Hi,

2014-02-19 16:46 GMT+01:00 Jonathan Slenders <jonathan.slend...@gmail.com>:
> Late reply, but two-way pipe transport or something that feels like a better
> API would be really nice.

I'm not sure that I understand correctly. stdin are stdout have a
different file descriptor: 0 and 1. But in case of PTY, it looks like
0 and 1 are the same file: os.path.samestat(os.fstat(0), os.fstat(1))
is True.

Do you mean that we need a duplex pipe transport when stdin and stdout
are the same PTY?

Does it make sense to wait for read event on the PTY in the write pipe
transport? It looks like writing data into the PTY raises a read
event, and os.read() on the file descriptor returns the written data.

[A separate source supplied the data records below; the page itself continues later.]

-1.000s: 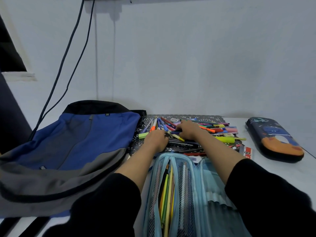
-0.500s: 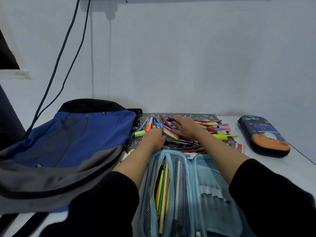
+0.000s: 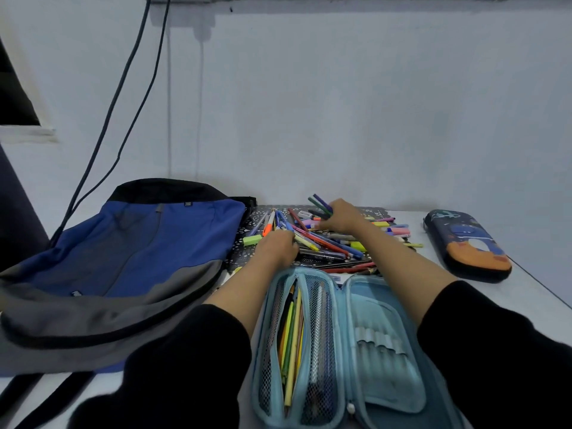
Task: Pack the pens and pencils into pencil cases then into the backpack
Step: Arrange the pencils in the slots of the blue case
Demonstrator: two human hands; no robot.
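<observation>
My right hand (image 3: pixel 339 216) grips several markers (image 3: pixel 320 204) above the pen pile (image 3: pixel 328 243) by the bench's (image 3: pixel 532 295) far edge; my left hand (image 3: pixel 277 247) touches the pile, grasp unclear. An open pencil case (image 3: pixel 371 335) lies at the near edge.

The backpack (image 3: pixel 139 243) runs off the frame at 9 o'clock, its straps (image 3: pixel 55 400) at 7. The open pencil case (image 3: pixel 387 305) is cut off at 6 o'clock. The left hand's (image 3: pixel 277 249) fingertips are hidden in the pile of pens (image 3: pixel 328 243), its hold unclear. The right hand (image 3: pixel 340 216) covers the lower ends of the markers (image 3: pixel 320 202) it grips.
</observation>
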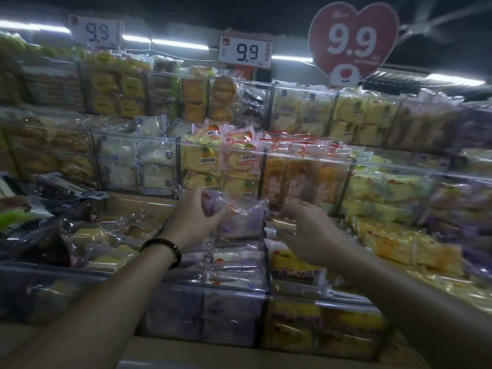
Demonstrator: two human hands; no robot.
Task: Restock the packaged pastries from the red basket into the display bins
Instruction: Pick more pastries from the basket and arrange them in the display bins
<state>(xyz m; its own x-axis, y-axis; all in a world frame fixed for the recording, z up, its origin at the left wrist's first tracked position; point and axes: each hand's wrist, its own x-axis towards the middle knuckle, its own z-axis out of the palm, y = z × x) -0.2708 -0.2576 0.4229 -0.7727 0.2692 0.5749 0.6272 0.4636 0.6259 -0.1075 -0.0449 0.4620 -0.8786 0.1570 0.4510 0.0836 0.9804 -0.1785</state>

What do you think of the following patch? It fixes the initial example.

diff -r f7b20eaefa3c asyncio/unix_events.py
--- a/asyncio/unix_events.py    Tue Feb 18 10:02:52 2014 +0100
+++ b/asyncio/unix_events.py    Wed Feb 19 17:29:20 2014 +0100
@@ -266,7 +270,7 @@ class _UnixWritePipeTransport(selector_e
         # On AIX, the reader trick only works for sockets.
         # On other platforms it works for pipes and sockets.
         # (Exception: OS X 10.4?  Issue #19294.)
-        if is_socket or not sys.platform.startswith("aix"):
+        if is_socket or not sys.platform.startswith("aix") and not
os.isatty(self._fileno):
             self._loop.add_reader(self._fileno, self._read_ready)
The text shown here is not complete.